El turismo de cruceros sigue mostrando cifras récord en llegada de pasajeros a los puertos dominicanos. Sin embargo, detrás del crecimiento en números existe una realidad menos visible: la gran mayoría de los cruceristas no pisa suelo dominicano, lo que limita de forma significativa el impacto económico real de este tipo de turismo.
Una llegada masiva con poco desembarco
Durante el último año, millones de pasajeros llegaron a la República Dominicana a bordo de cruceros. No obstante, los datos oficiales indican que solo alrededor de tres de cada 100 cruceristas bajan del barco y pasan por los controles migratorios para entrar formalmente al país. Esto significa que más del 95% permanece dentro del barco o en áreas portuarias sin contacto directo con la economía local.

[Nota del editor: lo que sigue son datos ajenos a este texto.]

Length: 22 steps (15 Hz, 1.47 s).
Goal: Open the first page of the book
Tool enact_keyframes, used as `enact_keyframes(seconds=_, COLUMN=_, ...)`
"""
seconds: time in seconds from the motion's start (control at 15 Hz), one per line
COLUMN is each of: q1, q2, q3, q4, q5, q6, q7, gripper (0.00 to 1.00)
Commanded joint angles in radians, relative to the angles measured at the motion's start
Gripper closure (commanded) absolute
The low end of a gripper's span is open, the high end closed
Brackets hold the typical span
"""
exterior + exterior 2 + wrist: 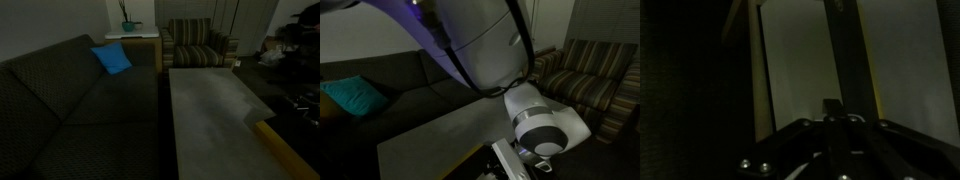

Cruceristas que no cuentan como visitantes reales
Aunque estos pasajeros son incluidos dentro de las estadísticas generales de turismo, la mayoría no consume productos ni servicios fuera del crucero. Al no salir del barco, no visitan comercios, restaurantes, guías turísticos ni transporte local, lo que reduce considerablemente la derrama económica que suele asociarse al turismo marítimo.
Las razones por las que no bajan
Entre los principales factores que influyen en esta situación se encuentran:
- Escalas cortas que limitan el tiempo para salir del puerto.
- Servicios todo incluido dentro del crucero, que reducen el incentivo de bajar.
- Excursiones privadas organizadas directamente por las navieras.
Estas condiciones hacen que muchos pasajeros prefieran quedarse a bordo, aun estando frente a destinos turísticos reconocidos.
Impacto económico reducido
El gasto de los cruceristas que sí desembarcan se concentra principalmente en souvenirs, excursiones cortas y consumo puntual. Aunque genera ingresos, este impacto es limitado si se compara con el de los turistas que llegan por vía aérea y permanecen varios días en el país utilizando hoteles, restaurantes y otros servicios.
Datos revelados por El Dinero
Esta realidad fue expuesta por el periódico El Dinero, que destacó cómo el crecimiento del turismo de cruceros no se traduce automáticamente en un mayor beneficio económico para el país si la mayoría de los pasajeros no sale del barco ni interactúa con la economía local.
Un reto para el turismo dominicano
El bajo nivel de desembarco plantea un desafío importante: convertir la llegada de cruceros en visitas reales al país. Incentivar excursiones atractivas, mejorar la experiencia fuera del puerto y facilitar el acceso a ciudades cercanas podría marcar la diferencia entre recibir pasajeros y recibir verdaderos visitantes que aporten de forma directa al desarrollo económico local.